Lo que la razón produce no es real ni puede serlo. Sin embargo, será el mapa perfecto de todo. Será, en suma, el alma que se hace todas las cosas, lo más digno de admiración en este mundo. Siempre será un acierto lo que Hegel dijo un día: que los paisajes con sus montañas y su cielo azul no dicen nada y que los conceptos construidos por Kepler, Galileo y Newton son algo infinitamente superior. También Sócrates decía que no gustaba de la compañía de olivos, ríos y encinas, porque no podía entrelazar razones con ellos.
Es la fuerza de la razón, la potencia más grande que existe, a la que nada puede resistir. Su lado subjetivo es un hábito en el individuo, logrado por repetición de actos. En él es una virtud intelectual que predispone a la demostración. No es suficiente saber discurrir. Además, esto es algo que todo el mundo hace. Lo que es necesario es ejercitar esa capacidad, bien por el ejercicio de la lógica, bien por el de una ciencia concreta, que prepara para, saliendo de lo que nace y perece, acceder a verdades estables, duraderas. Platón decía que prepara para acceder a lo que no nace ni perece, a verdades eternas.

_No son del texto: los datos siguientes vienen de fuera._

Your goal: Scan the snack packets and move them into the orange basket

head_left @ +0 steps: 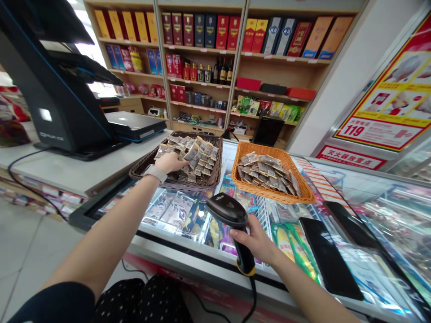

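My left hand point(169, 162), with a pale band at the wrist, reaches into a dark brown woven basket point(215, 172). Its fingers are closed at the edge of a small clear packet point(193, 156) among a heap of similar packets with brownish contents. In my right hand point(257, 240) is a black barcode scanner point(229, 210), gripped by its handle, its head pointing up and left. The scanner's cable hangs below the handle. To the right, an orange woven basket point(305, 190) holds more of the same packets. Both baskets rest on a glass-topped freezer point(188, 244).
Two dark phone-like slabs, a nearer one point(332, 260) and a farther one point(352, 222), lie on the glass at right. A counter at left carries a black scale terminal point(67, 103) and a metal-topped scale point(134, 121). Shelves point(202, 47) of boxes and bottles stand behind.
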A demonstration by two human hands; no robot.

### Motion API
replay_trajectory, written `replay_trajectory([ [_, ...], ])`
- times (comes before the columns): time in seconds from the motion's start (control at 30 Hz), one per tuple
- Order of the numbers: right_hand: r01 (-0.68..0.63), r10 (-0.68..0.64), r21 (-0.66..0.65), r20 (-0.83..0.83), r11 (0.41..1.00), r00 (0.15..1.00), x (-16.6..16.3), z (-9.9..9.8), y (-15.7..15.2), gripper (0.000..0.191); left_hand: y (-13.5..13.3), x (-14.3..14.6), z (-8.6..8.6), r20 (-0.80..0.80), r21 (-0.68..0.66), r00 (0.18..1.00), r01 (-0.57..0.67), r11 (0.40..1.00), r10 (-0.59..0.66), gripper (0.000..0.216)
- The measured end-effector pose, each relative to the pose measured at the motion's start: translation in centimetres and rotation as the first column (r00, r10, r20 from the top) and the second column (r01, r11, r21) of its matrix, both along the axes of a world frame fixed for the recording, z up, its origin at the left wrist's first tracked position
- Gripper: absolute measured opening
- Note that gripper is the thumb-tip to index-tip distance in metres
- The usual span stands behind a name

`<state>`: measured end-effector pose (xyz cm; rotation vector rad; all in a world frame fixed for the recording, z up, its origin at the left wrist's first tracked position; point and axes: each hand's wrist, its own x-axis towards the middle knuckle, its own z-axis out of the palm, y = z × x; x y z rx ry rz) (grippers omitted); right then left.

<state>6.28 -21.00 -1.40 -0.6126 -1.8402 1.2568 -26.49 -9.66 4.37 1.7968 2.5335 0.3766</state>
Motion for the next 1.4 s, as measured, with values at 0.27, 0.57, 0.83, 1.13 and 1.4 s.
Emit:
replay_trajectory([
  [0.27,0.120,-0.119,0.012,-0.055,0.993,0.991,0.0,-0.5,-0.1,0.022,-4.1,1.2,3.9,0.187,0.419,0.962,0.103,0.902,-0.197,0.031],
  [0.57,0.254,-0.271,-0.132,-0.128,0.958,0.954,0.8,-1.2,0.5,0.035,-3.0,10.7,-0.1,0.419,0.745,0.691,0.109,0.658,-0.589,0.033],
  [0.83,0.288,-0.299,-0.112,-0.092,0.951,0.950,0.3,-1.2,0.7,0.034,-4.3,11.9,-2.0,0.372,0.740,0.705,0.168,0.652,-0.604,0.039],
  [1.13,0.265,-0.276,-0.114,-0.089,0.957,0.957,0.2,-0.6,0.4,0.034,-4.3,11.1,-2.1,0.424,0.733,0.663,0.150,0.663,-0.618,0.040],
  [1.4,0.271,-0.282,-0.117,-0.092,0.955,0.955,0.3,-0.7,0.4,0.035,-3.9,11.0,-2.8,0.452,0.717,0.664,0.127,0.685,-0.596,0.041],
])
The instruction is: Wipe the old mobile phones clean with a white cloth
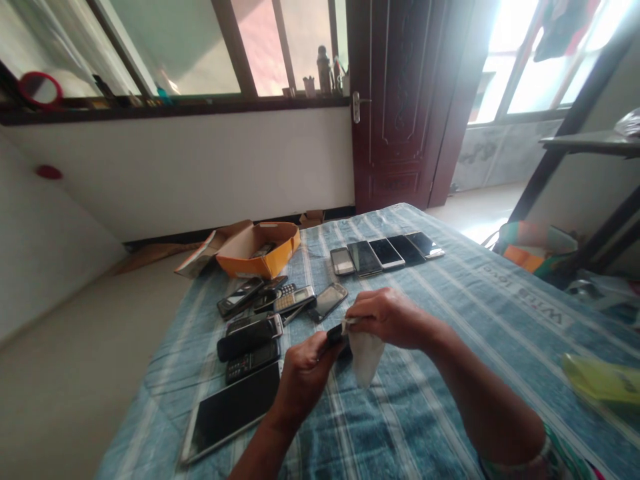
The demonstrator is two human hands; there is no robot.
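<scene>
My left hand is closed around a dark mobile phone, held edge-on above the blue striped cloth. My right hand pinches a white wipe against the far end of that phone; the wipe's loose part hangs down. Beyond my hands, a smartphone with a pale frame lies by itself. To the left is a loose pile of old phones, among them a silver keypad phone and a black phone. A tablet with a white frame lies left of my left hand.
Several smartphones lie in a row farther back. An open orange box with a phone inside stands at the far left edge of the cloth-covered surface. A yellow packet lies at the right. A dark red door stands behind.
</scene>
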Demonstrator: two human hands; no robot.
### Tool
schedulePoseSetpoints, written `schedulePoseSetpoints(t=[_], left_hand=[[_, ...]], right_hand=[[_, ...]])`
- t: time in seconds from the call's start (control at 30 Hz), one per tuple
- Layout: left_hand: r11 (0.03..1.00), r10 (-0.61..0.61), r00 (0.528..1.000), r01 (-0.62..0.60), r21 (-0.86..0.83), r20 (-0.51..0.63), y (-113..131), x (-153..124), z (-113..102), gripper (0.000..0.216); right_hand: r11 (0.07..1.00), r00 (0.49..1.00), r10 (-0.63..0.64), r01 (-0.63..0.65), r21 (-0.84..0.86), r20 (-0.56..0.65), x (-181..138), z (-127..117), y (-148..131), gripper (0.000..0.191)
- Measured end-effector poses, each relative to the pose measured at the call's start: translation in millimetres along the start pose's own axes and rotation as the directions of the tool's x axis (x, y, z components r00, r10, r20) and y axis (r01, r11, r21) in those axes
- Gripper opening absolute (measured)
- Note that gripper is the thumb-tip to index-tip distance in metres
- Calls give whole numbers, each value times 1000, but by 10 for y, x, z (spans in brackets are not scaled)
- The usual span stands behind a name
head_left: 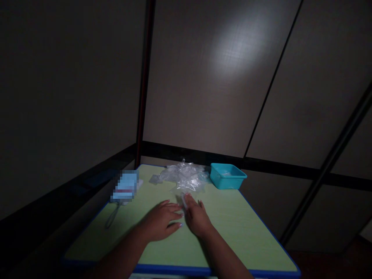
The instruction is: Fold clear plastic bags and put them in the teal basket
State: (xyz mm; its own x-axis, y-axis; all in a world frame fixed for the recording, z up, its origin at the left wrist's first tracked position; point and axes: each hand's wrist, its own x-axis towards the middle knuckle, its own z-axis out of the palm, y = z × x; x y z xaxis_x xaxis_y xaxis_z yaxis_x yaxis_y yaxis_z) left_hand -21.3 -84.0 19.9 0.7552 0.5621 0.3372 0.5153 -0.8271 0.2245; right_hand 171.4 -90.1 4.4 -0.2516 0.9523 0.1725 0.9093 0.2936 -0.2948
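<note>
My right hand [198, 217] is closed on a small clear plastic bag [184, 200] near the middle of the table, its fingers pressed together along the bag's edge. Just to the left, my left hand [163, 221] lies low over the tabletop with its fingers apart, fingertips close to the bag. Whether they touch it I cannot tell. Beyond both hands spreads a loose heap of clear, shiny plastic bags [187, 176]. Dim light hides the fine detail of the bag.
A turquoise plastic basket [228, 182] stands at the table's far right corner. At the left edge lies a pixelated blue and white item [125, 188] with a cord loop [112, 217]. The light green table [241, 236] has a blue rim, with panelled walls [203, 97] behind it.
</note>
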Motion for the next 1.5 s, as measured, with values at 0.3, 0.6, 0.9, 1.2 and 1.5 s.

Por eso veían algo divino en la razón los filósofos antiguos. Un hábito así completa y perfecciona a un hombre cuanto es posible hacerlo y le otorga una satisfacción accesible sólo a mentes selectas, a aquellas mentes, elegidas entre las mejores, que Platón destinaba en su República, mediante el ejercicio y la disciplina sobre el cuerpo y la mente, a ser los mejores de la ciudad, los guerreros. Entre los cuales también había guerreras. En esa parte de la obra se encuentra el mejor dibujo de personalidad humana que se haya creado nunca.
Los demás son los epsilones voluntarios. A ellos se les vacía primero la mente y luego se les rellena de sentimiento, afecto, sensaciones, percepciones, de todo lo que ocupa al animal sensitivo. Se les enseña a ser resilientes y dialogantes y se les convence de que lo mejor de esta vida es el verde placer del pasto. Una dosis de soma por la mañana y otra dosis de soma al caer el sol. Ellos nunca sabrán que hay una fuerza racional capaz de reconstruir dentro de sí el orden universal. En ese estado permanercerán por propia voluntad: siempre obstinados en su mal.
Entre los epsilones hay que contar a los que nos gobiernan, esos tipos que desprecian la labor del intelecto y no pueden gozar sus frutos. Tal vez no entiendan o no atiendan a esta breve lección de filosofía. Tal vez tengan éxito y logren desterrar toda filosofía del aprendizaje que a todo ciudadano de un Estado debería perfeccionar. Pero no lograrán que desaparezca. Los menos, los que han paladeado estos frutos, hace tiempo que se han retirado y en su aislamiento siguen cultivando el intelecto. Siguen trazando sus redes conceptuales en las que atrapar lo existente. Estos son los auténticos hombres libres.